Carrie Cushman talks Museum of Art’s Marsden Hartley Legacy Project on Maine Public
Carrie Cushman, director of the Bates Museum of Art, spoke about the museum’s current projects on Maine Public Classical’s State of the Art radio show.
In conversation with Heather McDougall, manager of music and people at Maine Public Classical, Cushman, who joined the museum in August 2025, discussed the excitement of arriving at Bates. The museum is preparing to launch the Marsden Hartley Legacy Project, an online digital catalog of all known paintings and ephemera by modernist painter and Lewiston native Marsden Hartley, which has been in development since 2019.
“We’re really lucky that this is happening at Bates, and we will be the home of it and responsible for stewarding it into the future,” Cushman told McDougall.

The Bates Museum of Art was founded because of the Marsden Hartley Memorial Collection, Cushman explained, comprising over 400 paintings and ephemera by Hartley — by far the largest collection of Hartley’s work — which Hartley’s niece donated to the college in 1955.
“We have people coming to the museum almost weekly requesting to see work from the collection, and many are artists who are looking for inspiration in this 20th century modernist who is finally getting his due,” Cushman said.
Additionally, Cushman’s exhibition The Worlds of Ilse Bing was featured in a list of February’s best photography exhibitions in the online magazine What Will You Remember?.

The exhibition is on view through May 24 at Wellesley College’s Davis Museum, where Cushman previously worked as the Linda Wyatt Gruber ‘66 Curatorial Fellow in Photography. Exploring Bing’s rise to prominence, coinciding with 35mm photography’s growing popularity, the exhibition “brings her work into conversation with her creative influences and with those who she influenced in the worlds of modern art.”
What Will You Remember? also included the Bates Museum of Art’s exhibition Shellburne Thurber: Full Circle, co-curated by Thurber and Bates assistant curator Samantha Sigmon, in its February roundup.
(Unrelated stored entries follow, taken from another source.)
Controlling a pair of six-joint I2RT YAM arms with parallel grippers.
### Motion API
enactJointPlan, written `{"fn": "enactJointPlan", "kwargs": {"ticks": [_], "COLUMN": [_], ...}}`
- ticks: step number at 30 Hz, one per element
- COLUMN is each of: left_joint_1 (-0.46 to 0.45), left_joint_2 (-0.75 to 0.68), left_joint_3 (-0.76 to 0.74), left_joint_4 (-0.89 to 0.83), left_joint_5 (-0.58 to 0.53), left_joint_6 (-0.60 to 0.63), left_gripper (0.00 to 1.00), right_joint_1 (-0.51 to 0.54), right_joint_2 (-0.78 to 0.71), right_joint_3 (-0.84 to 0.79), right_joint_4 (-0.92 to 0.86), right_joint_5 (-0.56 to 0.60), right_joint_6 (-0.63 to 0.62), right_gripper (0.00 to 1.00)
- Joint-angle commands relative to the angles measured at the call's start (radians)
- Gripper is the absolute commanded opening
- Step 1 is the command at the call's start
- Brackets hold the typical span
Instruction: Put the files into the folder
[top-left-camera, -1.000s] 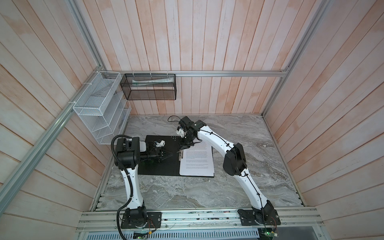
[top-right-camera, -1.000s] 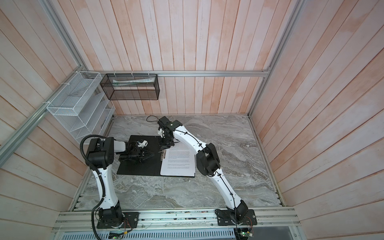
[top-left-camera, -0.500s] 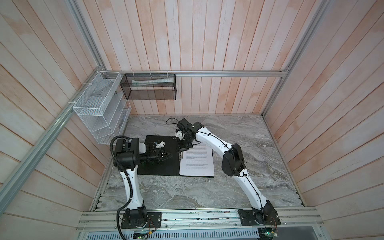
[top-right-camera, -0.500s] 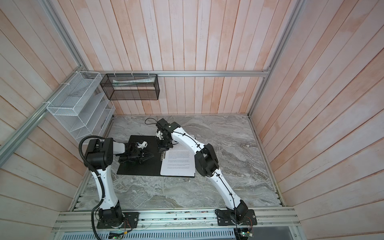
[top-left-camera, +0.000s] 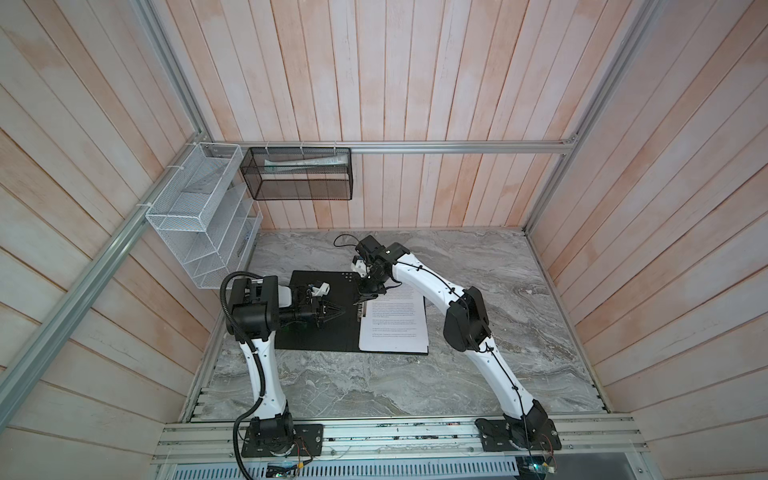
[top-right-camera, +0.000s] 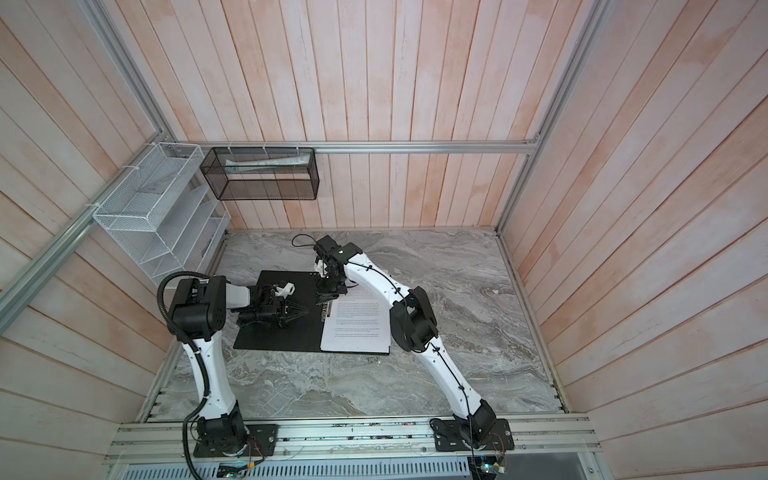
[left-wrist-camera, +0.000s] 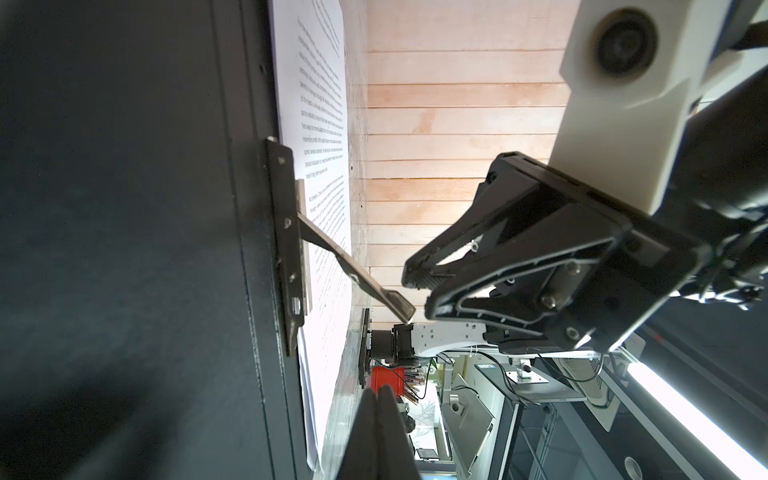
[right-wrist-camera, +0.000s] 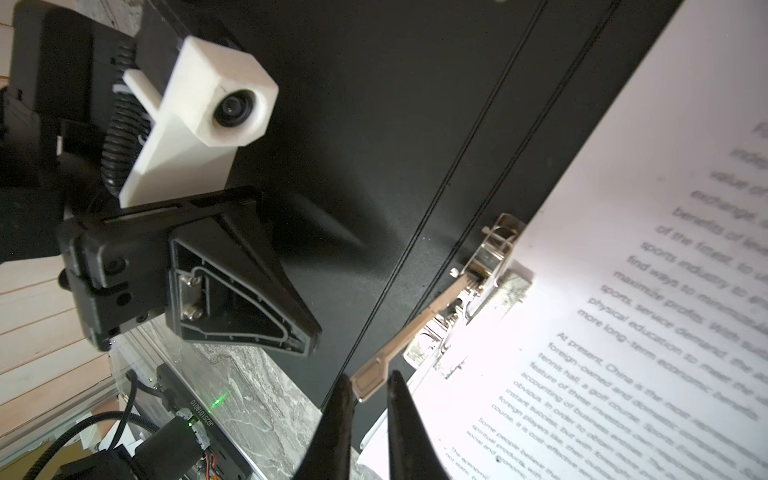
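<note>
1. Now the R arm's wrist sits a bit nearer the spine than a sec ago in both top views. The right gripper (top-left-camera: 367, 296) hangs over the clip lever (right-wrist-camera: 411, 332), which stands raised off the spine clip (left-wrist-camera: 286, 249).
2. R jaws have narrowed to a slim gap, w/ the lever tip in that gap in the right wrist view. Can't tell if they pinch it yet or just flank it.
3. L side: the left gripper (top-left-camera: 338, 311) hasn't budged. Its jaws are pressed together w/ nothing btwn them, low over the black left half of the folder (top-left-camera: 328, 338), near the spine. Touching or not, can't tell.
4. As for the files (top-left-camera: 395, 324), no change. They lie flat on the folder's right half, spine-side edge at the clip. The folder lies open on the table (top-left-camera: 478, 291).
5. Meaning, as I read it: the sheets are placed, so clamping is what's left. Lever down, then cover shut. Looks well past half.
6. Risk: the thin lever may slip from a shallow grip, and the sheets could skew if the clip snaps.
</note>
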Motion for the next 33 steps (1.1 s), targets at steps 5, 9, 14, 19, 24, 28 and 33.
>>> {"fn": "enactJointPlan", "kwargs": {"ticks": [5, 9, 14, 19, 24, 28, 33], "left_joint_1": [-0.002, -0.003, -0.003, -0.002, -0.003, -0.002, -0.003], "left_joint_2": [0.064, 0.064, 0.064, 0.064, 0.064, 0.064, 0.065], "left_joint_3": [-0.034, -0.034, -0.034, -0.034, -0.033, -0.032, -0.032], "left_joint_4": [0.025, 0.023, 0.023, 0.022, 0.023, 0.023, 0.023], "left_joint_5": [-0.156, -0.156, -0.156, -0.156, -0.156, -0.156, -0.156], "left_joint_6": [-0.014, -0.014, -0.013, -0.014, -0.014, -0.014, -0.014], "left_gripper": [0.0, 0.0, 0.0, 0.0, 0.0, 0.0, 0.0], "right_joint_1": [-0.006, -0.005, -0.004, 0.0, 0.002, 0.005, 0.016], "right_joint_2": [0.028, 0.035, 0.047, 0.059, 0.071, 0.068, 0.059], "right_joint_3": [0.02, 0.022, 0.026, 0.022, 0.018, 0.019, 0.014], "right_joint_4": [-0.022, -0.033, -0.041, -0.051, -0.064, -0.085, -0.116], "right_joint_5": [-0.032, -0.04, -0.055, -0.064, -0.052, -0.039, -0.03], "right_joint_6": [-0.014, -0.026, -0.034, -0.047, -0.055, -0.059, -0.076], "right_gripper": [0.16, 0.16, 0.16, 0.16, 0.16, 0.16, 0.16]}}
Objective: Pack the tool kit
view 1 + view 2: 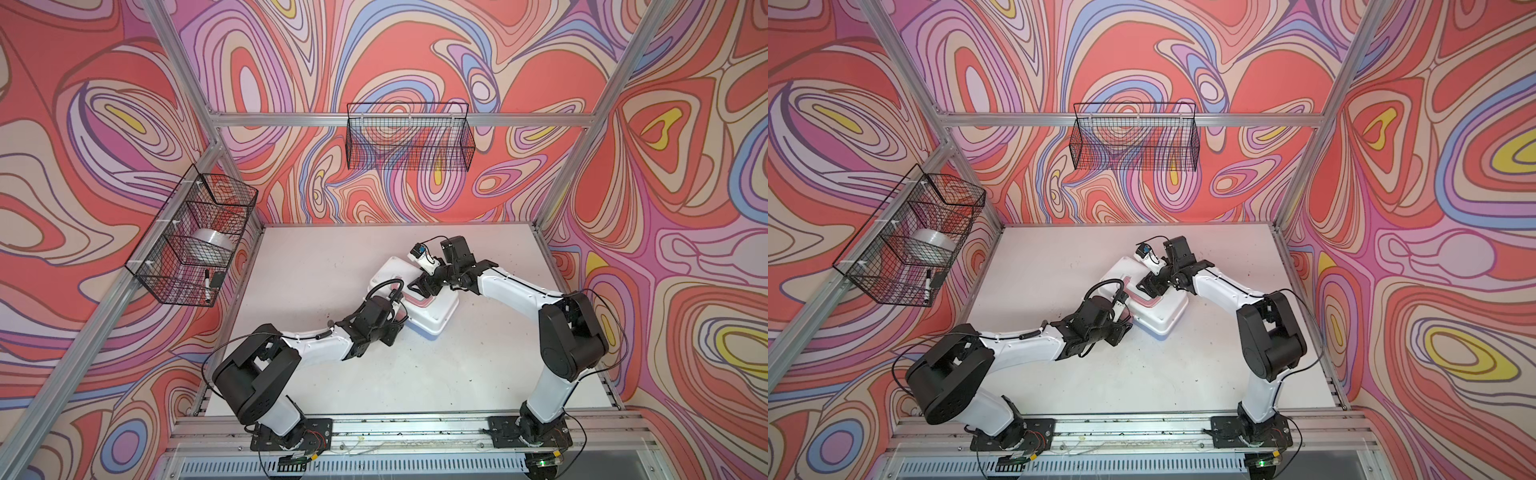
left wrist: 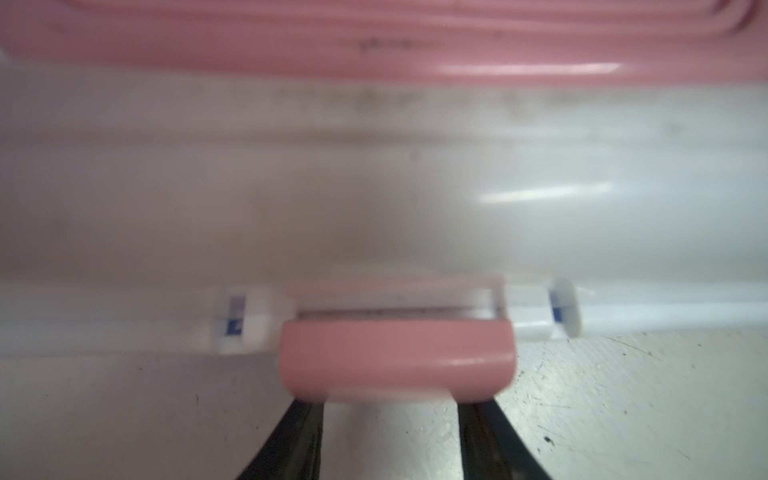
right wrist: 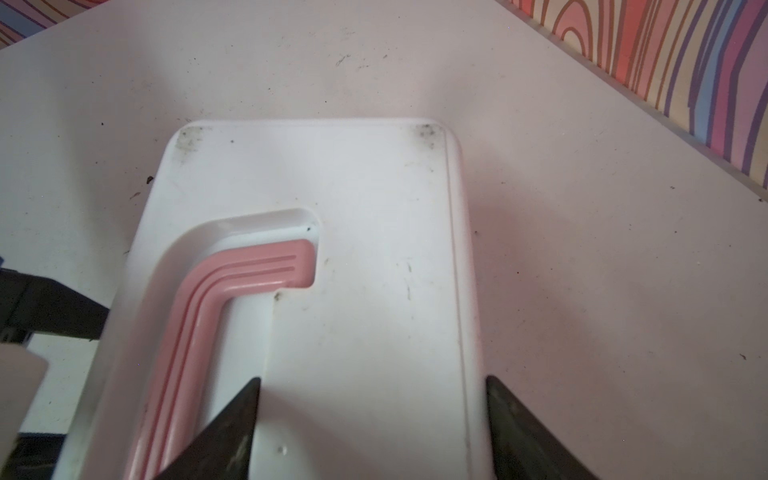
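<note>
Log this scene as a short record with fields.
tool kit: closed, on the table
left gripper: open, at the pink latch
right gripper: open, jaws straddling the white lid beside the pink handle
side basket: tape roll, marker

Swirling red, pink and lilac walls (image 1: 415, 41) surround a scuffed white tabletop (image 1: 415, 374) inside an aluminium frame (image 1: 291, 119). A black wire basket (image 1: 409, 137) hangs on the back rail. A second wire basket (image 1: 191, 237), at left, holds a roll of clear tape (image 1: 212, 245) and a marker (image 1: 206, 284).
</note>
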Available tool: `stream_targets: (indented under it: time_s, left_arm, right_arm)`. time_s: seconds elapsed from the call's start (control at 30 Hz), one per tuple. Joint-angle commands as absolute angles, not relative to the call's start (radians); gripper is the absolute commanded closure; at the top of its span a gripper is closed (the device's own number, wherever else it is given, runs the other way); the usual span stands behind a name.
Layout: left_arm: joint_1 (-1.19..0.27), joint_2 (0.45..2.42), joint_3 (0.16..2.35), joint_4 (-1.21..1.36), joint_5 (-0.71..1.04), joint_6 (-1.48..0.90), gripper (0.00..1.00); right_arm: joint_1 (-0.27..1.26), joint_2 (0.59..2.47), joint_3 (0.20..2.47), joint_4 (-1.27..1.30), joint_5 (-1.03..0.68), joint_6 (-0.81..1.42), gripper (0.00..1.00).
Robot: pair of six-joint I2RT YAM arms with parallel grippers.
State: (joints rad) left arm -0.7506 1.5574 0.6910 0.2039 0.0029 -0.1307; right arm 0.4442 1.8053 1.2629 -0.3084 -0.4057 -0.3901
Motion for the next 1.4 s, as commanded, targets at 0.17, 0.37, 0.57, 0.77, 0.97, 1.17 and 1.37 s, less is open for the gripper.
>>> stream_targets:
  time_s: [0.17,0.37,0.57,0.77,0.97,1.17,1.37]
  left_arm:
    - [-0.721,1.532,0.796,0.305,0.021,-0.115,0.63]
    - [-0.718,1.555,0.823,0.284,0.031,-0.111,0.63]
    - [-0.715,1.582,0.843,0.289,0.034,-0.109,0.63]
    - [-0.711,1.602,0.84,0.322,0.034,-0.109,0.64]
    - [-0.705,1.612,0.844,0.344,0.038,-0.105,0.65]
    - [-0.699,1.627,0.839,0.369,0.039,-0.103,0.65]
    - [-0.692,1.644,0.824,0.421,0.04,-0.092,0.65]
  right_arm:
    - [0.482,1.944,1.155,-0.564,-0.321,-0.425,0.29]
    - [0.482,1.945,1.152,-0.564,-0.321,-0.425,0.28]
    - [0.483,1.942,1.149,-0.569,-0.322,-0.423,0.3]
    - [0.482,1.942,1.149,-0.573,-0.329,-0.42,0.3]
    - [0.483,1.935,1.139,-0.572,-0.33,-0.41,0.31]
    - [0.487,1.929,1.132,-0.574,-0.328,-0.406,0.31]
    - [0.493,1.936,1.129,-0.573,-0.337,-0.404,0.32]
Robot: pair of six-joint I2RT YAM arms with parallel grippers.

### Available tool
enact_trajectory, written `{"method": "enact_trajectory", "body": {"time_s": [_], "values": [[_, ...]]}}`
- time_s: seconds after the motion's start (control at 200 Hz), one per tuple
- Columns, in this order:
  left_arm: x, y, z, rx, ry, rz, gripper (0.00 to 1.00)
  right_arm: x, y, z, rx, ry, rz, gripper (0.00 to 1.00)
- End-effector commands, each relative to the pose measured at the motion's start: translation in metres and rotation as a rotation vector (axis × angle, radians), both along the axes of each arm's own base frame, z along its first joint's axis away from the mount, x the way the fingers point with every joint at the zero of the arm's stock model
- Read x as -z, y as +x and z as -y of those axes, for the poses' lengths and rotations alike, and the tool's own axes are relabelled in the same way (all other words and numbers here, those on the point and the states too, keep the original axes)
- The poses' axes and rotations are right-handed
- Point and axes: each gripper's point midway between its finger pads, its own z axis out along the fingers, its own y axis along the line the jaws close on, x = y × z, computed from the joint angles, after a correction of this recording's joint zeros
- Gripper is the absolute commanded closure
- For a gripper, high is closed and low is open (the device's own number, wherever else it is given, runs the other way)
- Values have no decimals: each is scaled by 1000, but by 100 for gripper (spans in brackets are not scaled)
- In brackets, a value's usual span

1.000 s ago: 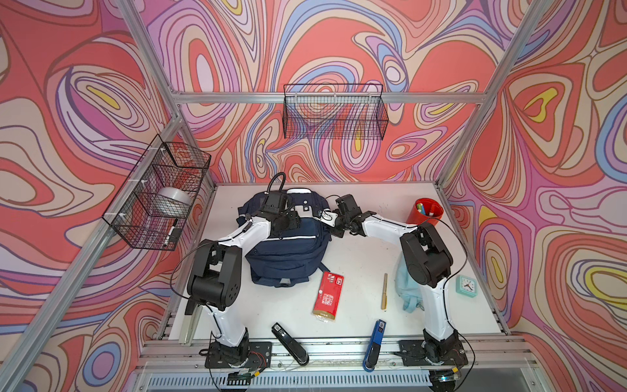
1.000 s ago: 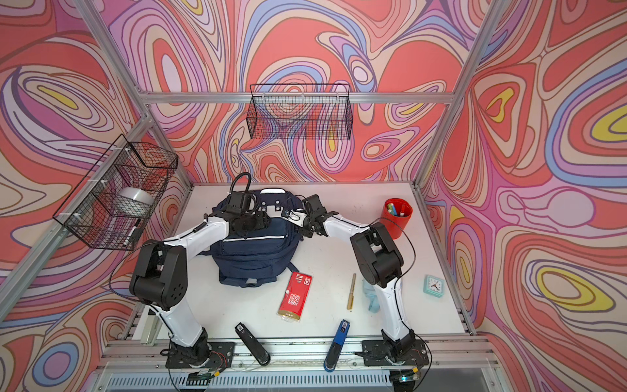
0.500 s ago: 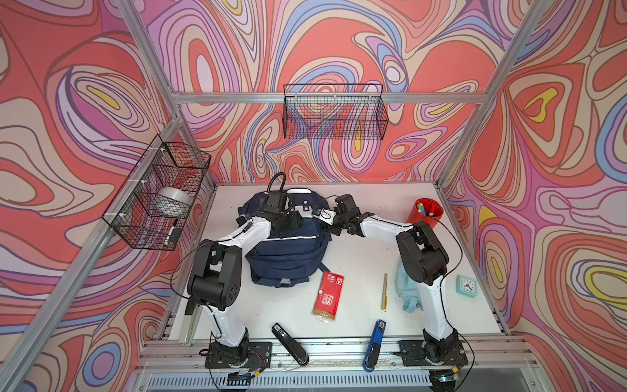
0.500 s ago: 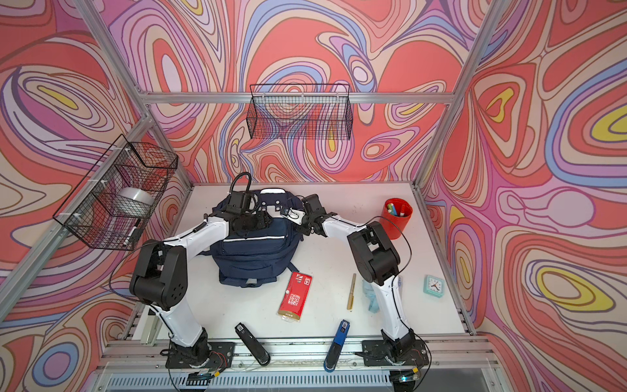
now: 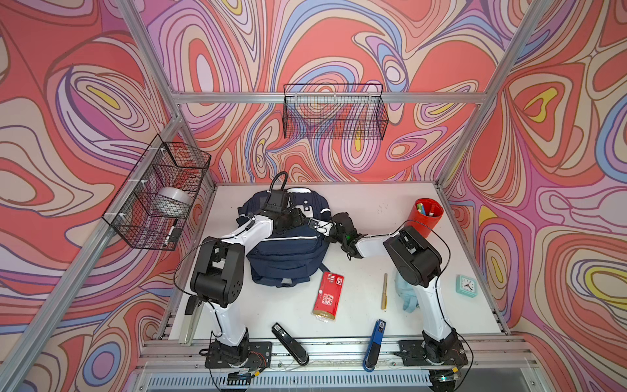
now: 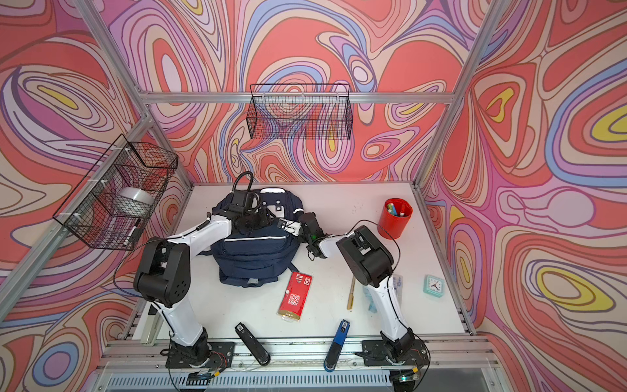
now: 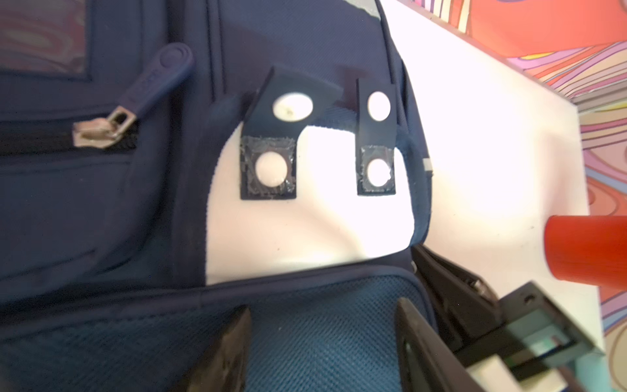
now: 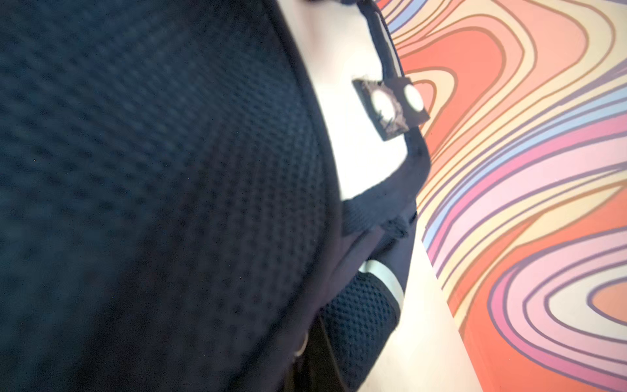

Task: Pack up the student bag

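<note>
Since a second ago the right arm has slid a little to the left, closer to the student bag (image 5: 285, 251). The bag lies flat on the left half of the counter (image 5: 373, 203), with its top at the far side.

The left gripper (image 5: 294, 220) hangs over the top of the bag. In the left wrist view its fingers (image 7: 234, 349) are spread apart with blue mesh cloth between them. They do not seem to squeeze it. The right gripper (image 5: 315, 226) is right at the bag's far right edge. Its fingers are pressed together. I cannot tell if they nip any cloth, because the right wrist view shows only mesh, very close up.

I think the packing has hardly begun. Nothing shows inside the bag, and no arm holds a thing to pack. Lying loose on the near part of the counter, from left to right, are a black stapler (image 5: 290, 342), a red packet (image 5: 328, 295), a blue stapler (image 5: 375, 342), a gold pen (image 5: 385, 291) and a light blue pouch (image 5: 405, 293) half behind the right arm. A red cup (image 5: 428, 219) of pens stands far right, and a small clock (image 5: 467, 286) sits nearer. The bag likely has to be opened first.
</note>
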Motion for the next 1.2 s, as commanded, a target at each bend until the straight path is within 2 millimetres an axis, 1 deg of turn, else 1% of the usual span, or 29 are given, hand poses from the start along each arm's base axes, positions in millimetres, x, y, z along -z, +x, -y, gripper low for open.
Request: {"method": "enact_trajectory", "body": {"time_s": [0.0, 0.04, 0.06, 0.085, 0.145, 0.205, 0.255, 0.311, 0.356, 0.396, 0.471, 0.561, 0.621, 0.646, 0.676, 0.701, 0.756, 0.776, 0.791, 0.811, 0.861, 0.937, 0.992, 1.072, 1.102, 1.142, 1.152, 1.177, 1.192], "values": [[52, -12, 2, -74, -30, -174, 44, -27, -16, -11, 1, -13, 139, 100], [56, -8, -2, -102, -19, -183, 48, -28, -22, -11, 1, -29, 152, 100], [61, -12, -5, -112, -12, -217, 50, -30, -25, -11, 1, -34, 156, 100], [64, -11, -5, -121, -24, -232, 52, -30, -29, -11, 1, -39, 155, 100], [68, -9, -4, -134, -62, -244, 53, -30, -38, -10, -6, -39, 135, 100], [72, -8, -6, -149, -61, -254, 53, -30, -44, -8, -4, -49, 108, 100], [71, -4, -7, -148, -53, -242, 54, -32, -48, -7, -1, -36, 93, 100], [67, -1, -6, -143, -57, -232, 55, -26, -53, -6, -3, -32, 58, 100], [59, 1, -3, -121, -65, -214, 55, -23, -51, -4, 4, -22, 40, 100], [44, 5, 1, -94, -60, -172, 55, -17, -48, -1, 10, -19, 20, 100], [14, 14, 8, -7, -42, -86, 48, -8, -36, 9, 43, -6, -11, 100], [-13, 21, 3, 49, 52, -20, 39, 3, -24, 15, 53, 3, -81, 100], [-22, 25, -9, 68, 158, -6, 33, 8, -22, 16, 49, -5, -132, 100], [-22, 25, -13, 86, 204, -15, 30, 11, -22, 17, 50, -13, -154, 100], [-23, 25, -14, 117, 242, -21, 26, 13, -24, 17, 49, -15, -185, 93], [-22, 23, -12, 147, 252, -32, 23, 11, -27, 16, 49, -4, -212, 84], [-16, 21, -4, 190, 230, -50, 18, -3, -35, 12, 42, 62, -261, 63], [-13, 20, -3, 198, 218, -55, 17, -13, -38, 11, 39, 98, -270, 58], [-11, 20, -1, 200, 212, -54, 16, -17, -41, 10, 33, 118, -283, 53], [-8, 19, 0, 197, 208, -56, 14, -22, -45, 10, 20, 139, -305, 49], [-2, 16, 0, 192, 206, -63, 12, -35, -55, 8, -1, 167, -360, 49], [1, 14, 0, 192, 222, -62, 11, -47, -64, 11, -17, 202, -445, 49], [0, 12, -1, 194, 250, -59, 11, -58, -63, 18, -14, 277, -506, 49], [-6, 11, 1, 198, 267, -44, 12, -71, -62, 29, -62, 395, -674, 49], [-8, 10, 2, 201, 265, -40, 13, -73, -62, 32, -87, 423, -748, 49], [-13, 10, 4, 208, 254, -34, 13, -76, -57, 36, -102, 454, -827, 48], [-13, 10, 4, 209, 252, -33, 13, -73, -59, 37, -102, 459, -858, 47], [-16, 9, 6, 213, 245, -32, 14, -77, -56, 38, -121, 474, -897, 44], [-17, 9, 6, 213, 243, -33, 15, -76, -55, 38, -128, 482, -928, 43]]}}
On view through March 21, the exhibition demonstrates how Thurber’s photography has “visualized interior work that is private, domestic, psychological, or insular.”
Mara Tieken opines on rural schools, students in The Hechinger Report; Women Writers, Women’s Books
Though public school closures and consolidations are becoming increasingly common, they rarely serve their intended purpose of saving struggling school districts money, writes Professor of Education Mara Tieken in an op-ed for The Hechinger Report.
For school districts with declining enrollment or decreasing state and federal funding, “school closures may seem logical,” Tieken writes. “Close schools, ‘right-size’ districts, save money. Problem solved.”
However, she explains, school closures require additional transportation and renovation costs, often leading to districts saving little to no money, while students’ test scores and future college and employment outcomes decrease.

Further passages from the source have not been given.